As much as possible! This, I feel, is a huge benefit to the Frame. I can't speak to the technical issues here, and I think we need an extended API on top of the basics to support previews, naming, icons, etc. It should be possible to drag'n'drop basically anything that's "copyable" (you can't copy a person, or a battery, or the contents a USB drive to the clipboard, but you can certainly copy text, images, objects, URLs, and pretty much anything with a MIME type. The clipboard has an "open with" menu for selecting which activity to open a given clipping in, if that's desired. Of course, the Frame (in the designs, and hopefully in reality in the future) also makes it easy to bypass the Journal and clip an image or text (or anything) directly to the Journal; it lets one drag an XO onto an activity to invite them to it; it lets one copy anything onto an external drive; etc., all via drag'n'drop. -Eben

Do the frame elements change based on what activity you are looking at when it comes up? e.g. if I am in an activity that doesn't support sharing, do I still get the other user icons in the frame?

You'll still get yourself, since you are the only participant! It's not as useful, but then again, that's expected. When there are other people, we may extend the people edge such that it provides a means for a transient activity level chat! -Eben

If the notifications show up in the corners, how will you prevent the frame from coming up when I mouse over or click on a notification?

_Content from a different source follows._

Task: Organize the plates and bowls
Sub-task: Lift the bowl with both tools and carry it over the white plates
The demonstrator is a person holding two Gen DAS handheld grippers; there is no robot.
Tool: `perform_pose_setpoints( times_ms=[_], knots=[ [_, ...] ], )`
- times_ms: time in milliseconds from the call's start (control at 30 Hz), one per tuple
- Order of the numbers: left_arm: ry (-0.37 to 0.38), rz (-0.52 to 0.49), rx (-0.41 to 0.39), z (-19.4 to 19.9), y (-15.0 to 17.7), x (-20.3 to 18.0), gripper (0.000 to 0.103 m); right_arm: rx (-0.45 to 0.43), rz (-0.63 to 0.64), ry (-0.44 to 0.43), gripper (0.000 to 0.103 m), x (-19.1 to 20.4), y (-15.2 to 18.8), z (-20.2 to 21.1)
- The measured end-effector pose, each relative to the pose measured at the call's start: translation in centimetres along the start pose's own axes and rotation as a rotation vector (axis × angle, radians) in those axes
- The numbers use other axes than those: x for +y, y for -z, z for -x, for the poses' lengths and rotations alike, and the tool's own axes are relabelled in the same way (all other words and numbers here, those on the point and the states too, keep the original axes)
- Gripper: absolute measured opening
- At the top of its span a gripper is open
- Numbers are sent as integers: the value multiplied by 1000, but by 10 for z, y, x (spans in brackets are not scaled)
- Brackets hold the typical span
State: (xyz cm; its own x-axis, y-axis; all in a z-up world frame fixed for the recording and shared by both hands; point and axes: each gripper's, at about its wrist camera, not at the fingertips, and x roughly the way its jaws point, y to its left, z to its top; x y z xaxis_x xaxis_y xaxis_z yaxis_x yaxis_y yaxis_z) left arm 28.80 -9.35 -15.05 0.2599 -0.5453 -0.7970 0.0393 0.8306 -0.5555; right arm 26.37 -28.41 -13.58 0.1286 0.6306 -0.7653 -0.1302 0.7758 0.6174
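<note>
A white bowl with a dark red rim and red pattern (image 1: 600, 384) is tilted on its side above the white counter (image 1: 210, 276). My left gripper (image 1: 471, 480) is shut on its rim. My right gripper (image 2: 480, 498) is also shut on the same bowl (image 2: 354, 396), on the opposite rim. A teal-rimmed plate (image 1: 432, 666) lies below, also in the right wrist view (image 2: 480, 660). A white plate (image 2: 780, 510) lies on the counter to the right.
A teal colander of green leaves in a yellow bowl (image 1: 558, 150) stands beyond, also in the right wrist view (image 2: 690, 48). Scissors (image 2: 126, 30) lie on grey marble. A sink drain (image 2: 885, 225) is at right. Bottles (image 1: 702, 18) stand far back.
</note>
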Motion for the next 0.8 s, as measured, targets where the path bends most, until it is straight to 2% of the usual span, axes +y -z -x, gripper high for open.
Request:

Nope, We'll detect when a notification exists and prevent the Frame from appearing in that case. Clicking on the notification will reveal its full message and options (hover will too, of course), and once it has been dismissed the Frame will be back to normal. -Eben

Thanks,

161.44.180.191 10:54, 19 May 2008 (EDT)

Exiting from the Frame

Often the things I do need to have the cursor near the corners of the screen, so I have turned off "autoinvoking" of the Frame -- instead I press the 'Frame' key when I want to check XO status. But perhaps there *is* a simpler way (than moving the cursor out of the corner, or pressing the 'Frame' key again) to get rid of the Frame, once the user has seen what it says:

I'm not familiar with "adult" laptops. But I believe one of the 'gestures' their keypads recognize is the 'tap'. If there is not already a function defined on the XO for the 'tap', let me suggest that when the Frame *is* being displayed, a 'tap' on the keypad would serve to remove it from the display.